# [TASK REQUIREMENTS]
The word "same" may appear in the records below. Report how many lines contain it, and write nothing besides the number.

# [Recorded data]
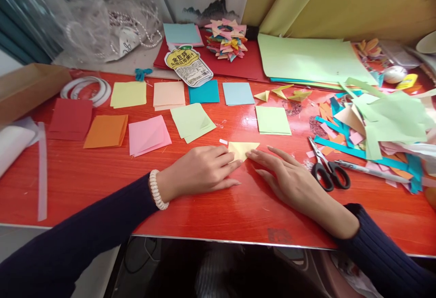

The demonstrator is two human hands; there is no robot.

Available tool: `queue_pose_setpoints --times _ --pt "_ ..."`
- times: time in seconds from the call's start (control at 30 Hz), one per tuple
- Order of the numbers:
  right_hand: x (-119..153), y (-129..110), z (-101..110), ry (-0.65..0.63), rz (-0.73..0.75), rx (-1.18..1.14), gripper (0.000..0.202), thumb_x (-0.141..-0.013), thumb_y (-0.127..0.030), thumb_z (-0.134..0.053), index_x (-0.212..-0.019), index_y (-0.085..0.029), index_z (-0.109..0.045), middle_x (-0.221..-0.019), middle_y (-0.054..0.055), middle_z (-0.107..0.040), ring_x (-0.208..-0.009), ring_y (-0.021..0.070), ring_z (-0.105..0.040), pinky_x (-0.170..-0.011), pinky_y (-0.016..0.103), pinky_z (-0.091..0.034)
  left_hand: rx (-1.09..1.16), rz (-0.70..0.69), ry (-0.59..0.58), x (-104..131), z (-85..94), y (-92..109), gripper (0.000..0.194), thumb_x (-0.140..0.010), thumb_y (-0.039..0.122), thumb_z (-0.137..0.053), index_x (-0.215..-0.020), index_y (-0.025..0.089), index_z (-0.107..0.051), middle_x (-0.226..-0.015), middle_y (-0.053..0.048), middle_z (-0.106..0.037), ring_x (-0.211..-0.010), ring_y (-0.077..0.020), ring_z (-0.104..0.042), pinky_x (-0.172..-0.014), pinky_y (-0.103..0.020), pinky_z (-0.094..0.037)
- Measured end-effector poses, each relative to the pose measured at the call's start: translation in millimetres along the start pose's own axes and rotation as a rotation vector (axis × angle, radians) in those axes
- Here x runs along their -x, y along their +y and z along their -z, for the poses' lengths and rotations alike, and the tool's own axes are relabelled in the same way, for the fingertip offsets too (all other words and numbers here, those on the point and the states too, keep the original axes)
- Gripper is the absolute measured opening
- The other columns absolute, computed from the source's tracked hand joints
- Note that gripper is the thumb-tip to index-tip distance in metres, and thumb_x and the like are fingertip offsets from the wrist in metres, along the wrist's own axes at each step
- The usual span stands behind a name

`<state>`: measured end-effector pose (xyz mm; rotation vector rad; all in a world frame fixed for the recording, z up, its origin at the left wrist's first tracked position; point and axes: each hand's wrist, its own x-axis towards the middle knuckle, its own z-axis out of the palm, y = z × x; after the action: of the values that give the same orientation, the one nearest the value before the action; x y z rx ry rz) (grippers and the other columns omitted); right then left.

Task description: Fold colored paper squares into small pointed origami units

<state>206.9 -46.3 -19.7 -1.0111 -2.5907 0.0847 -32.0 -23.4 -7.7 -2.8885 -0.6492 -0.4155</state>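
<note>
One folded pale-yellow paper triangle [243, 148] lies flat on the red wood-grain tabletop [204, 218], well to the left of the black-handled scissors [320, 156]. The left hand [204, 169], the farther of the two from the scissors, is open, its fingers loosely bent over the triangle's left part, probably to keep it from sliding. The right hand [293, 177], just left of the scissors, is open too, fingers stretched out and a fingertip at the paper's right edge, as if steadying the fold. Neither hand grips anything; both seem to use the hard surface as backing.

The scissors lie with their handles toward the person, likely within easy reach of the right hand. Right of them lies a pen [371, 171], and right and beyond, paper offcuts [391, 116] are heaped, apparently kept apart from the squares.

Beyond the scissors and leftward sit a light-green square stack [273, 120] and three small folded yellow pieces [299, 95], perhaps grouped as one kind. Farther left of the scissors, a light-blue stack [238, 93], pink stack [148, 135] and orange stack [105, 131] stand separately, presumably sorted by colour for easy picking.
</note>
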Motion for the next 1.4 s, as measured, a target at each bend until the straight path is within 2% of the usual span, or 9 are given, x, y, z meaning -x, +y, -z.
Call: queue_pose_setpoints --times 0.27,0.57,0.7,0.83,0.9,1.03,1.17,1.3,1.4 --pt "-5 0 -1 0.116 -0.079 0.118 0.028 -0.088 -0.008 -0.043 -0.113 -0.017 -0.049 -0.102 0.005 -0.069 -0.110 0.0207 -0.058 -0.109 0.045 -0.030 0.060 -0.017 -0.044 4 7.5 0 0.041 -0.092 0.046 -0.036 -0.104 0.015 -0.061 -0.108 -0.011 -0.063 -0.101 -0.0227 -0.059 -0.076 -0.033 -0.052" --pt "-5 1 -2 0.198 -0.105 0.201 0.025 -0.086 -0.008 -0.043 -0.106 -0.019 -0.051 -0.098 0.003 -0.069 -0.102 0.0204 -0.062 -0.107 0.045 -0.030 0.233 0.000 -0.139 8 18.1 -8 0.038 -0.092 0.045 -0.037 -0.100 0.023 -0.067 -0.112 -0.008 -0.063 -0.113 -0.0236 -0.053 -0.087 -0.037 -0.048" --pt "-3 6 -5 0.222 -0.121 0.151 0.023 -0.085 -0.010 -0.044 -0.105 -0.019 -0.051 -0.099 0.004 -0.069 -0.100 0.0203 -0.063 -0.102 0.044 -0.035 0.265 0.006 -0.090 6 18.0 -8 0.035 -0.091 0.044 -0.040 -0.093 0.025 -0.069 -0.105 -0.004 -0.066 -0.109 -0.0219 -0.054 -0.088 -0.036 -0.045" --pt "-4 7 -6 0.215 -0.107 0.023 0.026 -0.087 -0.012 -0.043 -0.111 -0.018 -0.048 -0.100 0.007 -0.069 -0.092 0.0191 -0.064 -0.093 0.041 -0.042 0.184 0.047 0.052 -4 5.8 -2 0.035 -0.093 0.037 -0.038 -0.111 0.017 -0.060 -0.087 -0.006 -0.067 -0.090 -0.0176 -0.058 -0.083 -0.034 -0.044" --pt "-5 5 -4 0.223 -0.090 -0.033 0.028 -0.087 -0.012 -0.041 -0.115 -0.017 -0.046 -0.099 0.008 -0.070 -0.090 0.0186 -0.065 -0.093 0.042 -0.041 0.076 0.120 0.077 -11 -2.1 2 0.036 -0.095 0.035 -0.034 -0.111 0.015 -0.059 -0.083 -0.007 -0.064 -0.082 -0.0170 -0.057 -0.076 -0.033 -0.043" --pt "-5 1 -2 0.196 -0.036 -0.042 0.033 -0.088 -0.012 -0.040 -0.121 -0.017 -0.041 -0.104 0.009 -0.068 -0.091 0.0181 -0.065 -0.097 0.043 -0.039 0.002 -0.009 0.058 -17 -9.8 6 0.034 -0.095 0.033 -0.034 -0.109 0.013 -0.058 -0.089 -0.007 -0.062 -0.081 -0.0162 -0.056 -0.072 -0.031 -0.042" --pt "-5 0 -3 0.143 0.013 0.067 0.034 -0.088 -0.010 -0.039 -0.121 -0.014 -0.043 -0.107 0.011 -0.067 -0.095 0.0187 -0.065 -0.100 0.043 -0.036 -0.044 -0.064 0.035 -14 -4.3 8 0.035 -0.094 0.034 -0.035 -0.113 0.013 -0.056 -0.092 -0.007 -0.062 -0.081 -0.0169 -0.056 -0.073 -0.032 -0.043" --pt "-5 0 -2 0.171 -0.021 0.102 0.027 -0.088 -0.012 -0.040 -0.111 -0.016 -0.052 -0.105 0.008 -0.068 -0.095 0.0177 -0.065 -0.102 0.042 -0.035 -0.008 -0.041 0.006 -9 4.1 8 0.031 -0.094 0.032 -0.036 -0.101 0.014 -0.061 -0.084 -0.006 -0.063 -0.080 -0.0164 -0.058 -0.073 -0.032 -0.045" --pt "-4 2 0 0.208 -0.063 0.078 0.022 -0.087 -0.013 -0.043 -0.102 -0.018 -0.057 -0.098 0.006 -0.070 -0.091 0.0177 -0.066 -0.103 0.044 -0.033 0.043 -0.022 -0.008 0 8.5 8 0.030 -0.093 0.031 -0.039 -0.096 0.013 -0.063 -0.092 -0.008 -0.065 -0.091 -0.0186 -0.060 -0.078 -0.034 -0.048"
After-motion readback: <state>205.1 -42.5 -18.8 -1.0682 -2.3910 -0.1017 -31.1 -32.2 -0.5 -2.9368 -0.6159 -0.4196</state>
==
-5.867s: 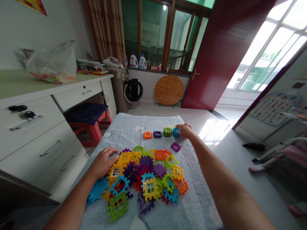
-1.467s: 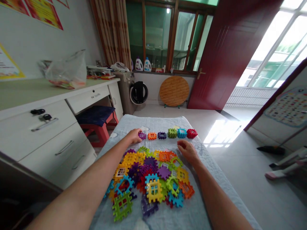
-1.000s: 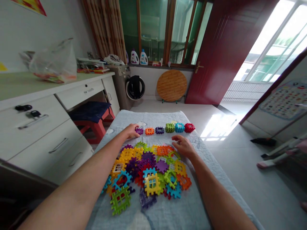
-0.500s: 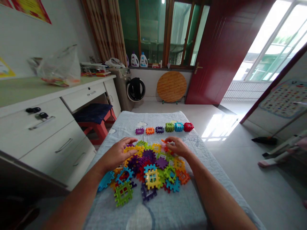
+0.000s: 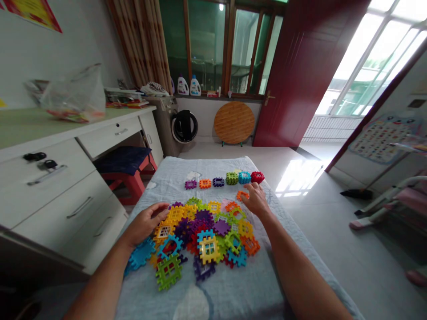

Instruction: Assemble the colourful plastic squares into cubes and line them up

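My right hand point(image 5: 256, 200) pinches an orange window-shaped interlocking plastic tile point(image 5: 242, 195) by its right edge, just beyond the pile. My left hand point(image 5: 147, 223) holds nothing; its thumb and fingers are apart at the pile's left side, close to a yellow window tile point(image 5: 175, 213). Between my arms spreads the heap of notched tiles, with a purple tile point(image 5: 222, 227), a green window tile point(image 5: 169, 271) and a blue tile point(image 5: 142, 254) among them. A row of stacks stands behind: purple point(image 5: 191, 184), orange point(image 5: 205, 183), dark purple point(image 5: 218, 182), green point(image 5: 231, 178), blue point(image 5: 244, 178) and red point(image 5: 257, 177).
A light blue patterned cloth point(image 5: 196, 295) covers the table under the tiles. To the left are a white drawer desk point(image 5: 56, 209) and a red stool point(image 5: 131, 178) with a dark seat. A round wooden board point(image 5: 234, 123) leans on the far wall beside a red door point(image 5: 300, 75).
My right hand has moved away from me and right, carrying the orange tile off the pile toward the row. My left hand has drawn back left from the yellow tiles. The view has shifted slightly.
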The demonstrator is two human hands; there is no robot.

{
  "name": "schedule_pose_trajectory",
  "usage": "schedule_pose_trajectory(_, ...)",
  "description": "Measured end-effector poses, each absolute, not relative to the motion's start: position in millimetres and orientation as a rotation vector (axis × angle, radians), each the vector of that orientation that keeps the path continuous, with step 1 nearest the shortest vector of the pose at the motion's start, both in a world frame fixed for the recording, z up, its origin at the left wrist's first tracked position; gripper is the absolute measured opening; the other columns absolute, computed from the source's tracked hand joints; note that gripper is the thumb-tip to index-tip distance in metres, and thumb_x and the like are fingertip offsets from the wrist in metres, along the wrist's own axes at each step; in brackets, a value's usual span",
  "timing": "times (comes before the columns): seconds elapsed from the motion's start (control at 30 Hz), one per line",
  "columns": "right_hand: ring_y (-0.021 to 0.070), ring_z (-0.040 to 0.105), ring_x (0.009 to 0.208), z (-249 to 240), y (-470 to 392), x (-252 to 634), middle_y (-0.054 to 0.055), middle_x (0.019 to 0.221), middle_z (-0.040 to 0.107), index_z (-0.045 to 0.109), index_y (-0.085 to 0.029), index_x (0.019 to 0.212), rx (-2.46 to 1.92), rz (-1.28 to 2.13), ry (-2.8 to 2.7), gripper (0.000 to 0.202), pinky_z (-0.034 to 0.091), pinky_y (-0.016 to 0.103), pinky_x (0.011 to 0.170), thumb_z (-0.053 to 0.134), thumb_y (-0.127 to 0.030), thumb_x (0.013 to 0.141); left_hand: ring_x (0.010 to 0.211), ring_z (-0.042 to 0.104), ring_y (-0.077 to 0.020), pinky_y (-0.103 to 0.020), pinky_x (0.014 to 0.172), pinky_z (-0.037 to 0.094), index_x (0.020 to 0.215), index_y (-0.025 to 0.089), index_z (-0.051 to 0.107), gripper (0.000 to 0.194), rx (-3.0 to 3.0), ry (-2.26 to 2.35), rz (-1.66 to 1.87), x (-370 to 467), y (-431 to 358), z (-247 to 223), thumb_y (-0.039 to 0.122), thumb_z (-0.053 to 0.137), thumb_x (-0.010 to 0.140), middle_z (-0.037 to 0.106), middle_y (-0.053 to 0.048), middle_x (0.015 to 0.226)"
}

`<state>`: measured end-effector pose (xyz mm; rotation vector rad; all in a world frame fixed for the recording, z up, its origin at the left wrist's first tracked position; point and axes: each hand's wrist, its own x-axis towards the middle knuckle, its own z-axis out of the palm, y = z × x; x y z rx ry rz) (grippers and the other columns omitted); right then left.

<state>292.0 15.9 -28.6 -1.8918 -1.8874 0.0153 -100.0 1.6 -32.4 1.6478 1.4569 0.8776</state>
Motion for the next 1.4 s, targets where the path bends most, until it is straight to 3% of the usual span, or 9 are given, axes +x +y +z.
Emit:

# [OUTPUT OF THE TASK]
2